A serious look at humor

Today, I realized I walked around most of Como Conservatory with my sweater on inside out. When I got home, I found a booger in my hair.

While I didn’t laugh out loud, after my “eek!” moment, I did go, “Oh, that’s funny.”

I wasn’t harmed. My life was not affected. This time, I enjoyed the luxury that very probably no one noticed, and if someone did, that person didn’t care/wasn’t a humiliation feeder that enjoys seeing others embarrassed or humiliated.

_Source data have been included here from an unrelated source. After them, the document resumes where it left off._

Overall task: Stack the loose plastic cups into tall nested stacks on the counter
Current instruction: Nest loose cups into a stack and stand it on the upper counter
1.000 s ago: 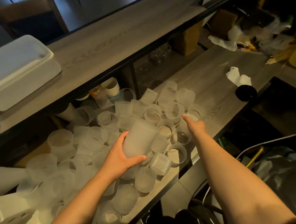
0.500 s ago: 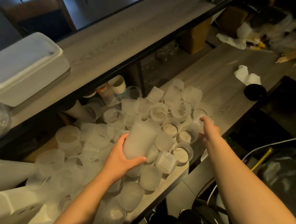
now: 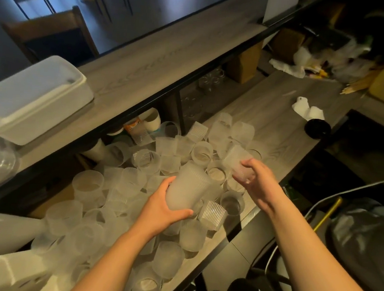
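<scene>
Lower counter point(image 3: 282, 121): grey wood grain, running from near left to far right.
Loose cups point(image 3: 122, 180): frosted plastic, crowded over its near and middle part — some upright, some tipped.
Black lid point(image 3: 317, 129): far right, white crumpled paper point(image 3: 308, 111) touching it.
Upper shelf point(image 3: 162, 55): white lidded box point(image 3: 36, 97) at its left.

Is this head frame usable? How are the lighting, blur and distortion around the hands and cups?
Head view: dim, warm light; the cup in the right hand is motion-smeared, while the left hand and its stack read sharper. Wide-angle bend curves the counter edges; background clutter stays dark.
</scene>
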The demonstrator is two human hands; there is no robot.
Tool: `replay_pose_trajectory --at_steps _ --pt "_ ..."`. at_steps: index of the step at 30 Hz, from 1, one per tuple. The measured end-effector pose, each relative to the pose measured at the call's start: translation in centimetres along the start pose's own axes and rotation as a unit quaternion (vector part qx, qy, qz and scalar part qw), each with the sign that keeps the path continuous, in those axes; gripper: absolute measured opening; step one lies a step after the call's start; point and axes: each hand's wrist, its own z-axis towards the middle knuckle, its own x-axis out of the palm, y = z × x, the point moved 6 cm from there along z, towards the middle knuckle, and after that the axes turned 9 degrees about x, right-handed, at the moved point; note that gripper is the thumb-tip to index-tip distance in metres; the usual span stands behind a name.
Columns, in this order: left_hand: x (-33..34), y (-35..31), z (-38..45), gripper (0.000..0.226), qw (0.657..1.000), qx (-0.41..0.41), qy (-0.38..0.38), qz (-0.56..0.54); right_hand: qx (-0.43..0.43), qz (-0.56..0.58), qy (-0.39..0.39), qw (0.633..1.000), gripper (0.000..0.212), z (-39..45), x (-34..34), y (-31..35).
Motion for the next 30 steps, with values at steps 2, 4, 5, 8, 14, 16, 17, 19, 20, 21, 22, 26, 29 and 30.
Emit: replay_pose_trajectory --at_steps 2,4,5,8,14,16,17,19,20,21,22,26,29,30 --pt "0.1 -0.2 0.0 0.087 1.000 0.007 0.007 0.009 -0.035 -0.077 0.022 0.996 0.049 -1.0 1.3 0.5" --pt "0.1 -0.4 0.0 0.087 0.999 0.020 0.017 0.032 -0.068 -0.166 0.059 0.982 0.064 -1.9 2.5 0.6" --pt "0.1 -0.7 0.0 0.087 0.998 0.028 0.023 0.047 -0.083 -0.216 0.076 0.970 0.070 -2.3 3.0 0.5" --pt "0.2 -1.5 0.0 0.088 0.995 0.053 0.034 0.072 -0.125 -0.331 0.086 0.932 0.071 -3.2 4.1 0.3" --pt "0.0 -1.4 -0.4 0.088 0.996 0.049 0.033 0.069 -0.136 -0.306 0.053 0.941 0.067 -3.2 5.3 -1.3" --pt "-0.1 -1.0 -0.6 0.089 0.997 0.044 0.032 0.062 -0.135 -0.297 0.052 0.944 0.068 -3.2 5.6 -2.0" --pt "0.0 -1.0 -0.7 0.089 0.997 0.041 0.031 0.055 -0.132 -0.293 0.058 0.945 0.069 -3.3 5.8 -2.3" --pt "0.0 -1.1 -0.9 0.089 0.998 0.037 0.024 0.039 -0.122 -0.297 0.079 0.944 0.074 -3.4 6.4 -3.3" --pt "0.1 -1.2 -0.9 0.089 0.999 0.036 0.020 0.033 -0.117 -0.304 0.093 0.941 0.079 -3.5 6.6 -3.8" --pt "0.2 -1.3 -0.9 0.089 0.999 0.035 0.017 0.029 -0.108 -0.309 0.105 0.939 0.083 -3.5 6.8 -4.2" --pt "0.2 -1.3 -1.0 0.089 0.999 0.035 0.015 0.024 -0.100 -0.309 0.115 0.939 0.085 -3.5 6.8 -4.5" --pt "0.3 -0.7 -1.3 0.088 1.000 0.018 -0.004 0.001 -0.104 -0.280 0.085 0.951 0.089 -2.4 5.5 -4.1" --pt "0.3 -0.3 -1.4 0.086 1.000 0.009 -0.009 -0.009 -0.109 -0.265 -0.028 0.958 0.063 -0.9 2.3 -3.8" --pt "0.2 -0.3 -1.4 0.086 1.000 0.008 -0.008 -0.011 -0.111 -0.265 -0.067 0.955 0.059 -0.6 1.1 -4.0"
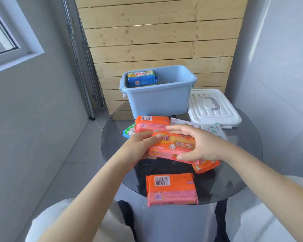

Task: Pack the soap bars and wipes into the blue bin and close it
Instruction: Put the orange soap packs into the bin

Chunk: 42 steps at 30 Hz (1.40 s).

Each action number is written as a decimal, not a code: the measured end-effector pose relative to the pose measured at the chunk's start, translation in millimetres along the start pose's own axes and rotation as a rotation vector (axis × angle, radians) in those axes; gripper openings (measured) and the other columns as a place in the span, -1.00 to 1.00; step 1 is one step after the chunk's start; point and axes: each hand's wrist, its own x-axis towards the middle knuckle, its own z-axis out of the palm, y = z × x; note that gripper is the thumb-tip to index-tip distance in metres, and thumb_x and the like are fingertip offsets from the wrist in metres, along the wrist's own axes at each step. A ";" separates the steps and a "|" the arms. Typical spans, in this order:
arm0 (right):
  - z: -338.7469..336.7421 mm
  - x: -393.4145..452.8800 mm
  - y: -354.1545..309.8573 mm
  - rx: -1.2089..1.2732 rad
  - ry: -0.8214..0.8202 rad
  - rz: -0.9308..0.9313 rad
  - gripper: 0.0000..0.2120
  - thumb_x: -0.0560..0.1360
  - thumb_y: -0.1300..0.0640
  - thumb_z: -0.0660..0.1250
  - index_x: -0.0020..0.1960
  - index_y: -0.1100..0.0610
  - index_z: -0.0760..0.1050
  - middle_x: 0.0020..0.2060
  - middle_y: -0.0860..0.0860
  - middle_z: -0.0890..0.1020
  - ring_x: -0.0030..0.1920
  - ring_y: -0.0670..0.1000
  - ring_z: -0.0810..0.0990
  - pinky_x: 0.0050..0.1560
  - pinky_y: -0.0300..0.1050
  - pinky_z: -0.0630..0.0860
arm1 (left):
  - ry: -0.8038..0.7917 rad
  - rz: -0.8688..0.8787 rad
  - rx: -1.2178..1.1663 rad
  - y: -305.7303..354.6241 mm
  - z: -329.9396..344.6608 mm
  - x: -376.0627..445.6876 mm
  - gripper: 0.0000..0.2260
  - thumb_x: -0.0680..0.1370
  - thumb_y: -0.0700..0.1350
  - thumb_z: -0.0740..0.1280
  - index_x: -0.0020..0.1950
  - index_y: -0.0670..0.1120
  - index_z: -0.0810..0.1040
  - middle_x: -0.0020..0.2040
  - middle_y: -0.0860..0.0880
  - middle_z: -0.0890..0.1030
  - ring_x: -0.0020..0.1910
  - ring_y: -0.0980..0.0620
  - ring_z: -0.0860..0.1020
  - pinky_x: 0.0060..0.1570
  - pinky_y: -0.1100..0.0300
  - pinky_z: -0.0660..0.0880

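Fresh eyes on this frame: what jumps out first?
Both hands, left hand and right hand, hold an orange soap pack over the middle of the round glass table. Behind it stands the open blue bin, one blue-and-yellow pack already inside at its left end, with the white lid lying to its right. Another orange pack sits at the near table edge.

"NEW" on the held orange soap pack (pixel 173 145); other print unreadable.
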 end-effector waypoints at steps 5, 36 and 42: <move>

Stupid stuff happens to me all the time. I have joked half-seriously that there’s not a day in my life that goes by when something embarrassing doesn’t happen. From the time I wound up flat on my ass in my apartment kitchen after slipping on some white wine that leaked out of the fridge to the time in the seventh grade when my period started, unexpectedly, while I was on a pay phone during a class trip so everyone present got to see my period start in a way that I’m sure stayed with them all through high school if not to this day. Junior high was already hell, so Kara M. loudly announcing “Did you see what happened to that nerdy girl?” as loudly as she could during our class that Monday didn’t make much of a difference in the outcome of my social experience. Boners and pregnancies were still far worse, and I was already fat, so a little bloodshed was inevitable, although no one expected me to do it THAT way.I’ve broken my collarbone on a kiddy rollercoaster, had so many basketballs thrown at my head I wondered if my opponents were confusing both pro-wrestling and football and there was that time my father stood by without telling me how to brake as I plowed into a garage door and went flying onto pavement. I’ve tripped while making eye contact with cute boys (more than once,) spilled coffee on myself on public so often that I just carry a stain stick when I go out and there was a section of my teen years when my inability to walk a straight line became a source of almost but not-quite neurological concern.  Once I even gave a girl a black eye and she gave me a mild concussion when our heads connected during a head-banging circle in high school. Neither of us can figure out how the hell that happened, as she’s about seven inches shorter than I am, and my height is mainly in my legs.

Although every so often something hurts so much it provokes anger from my somatic system, for the most part, these things don’t upset me. In fact, even the ones that were basically assault (some of those basketballs were in fact aimed at my head) just came out to me as funny.

For some reason, I really do have a sense of humor about myself. I consider it my best tool for survival.

I don’t take myself seriously.

That’s not to say I  treat myself badly: I take my creativity very seriously, and my entire personality and body are instruments dedicated to that creativity. I find myself quite likable in an outside-the-body sort of way, but I think it’s also because I know I really can laugh at myself, and see the humor of the stuff that happens to me. I know when I’ve had a real come-uppance, and I know when it’s not my own hubris causing me trouble.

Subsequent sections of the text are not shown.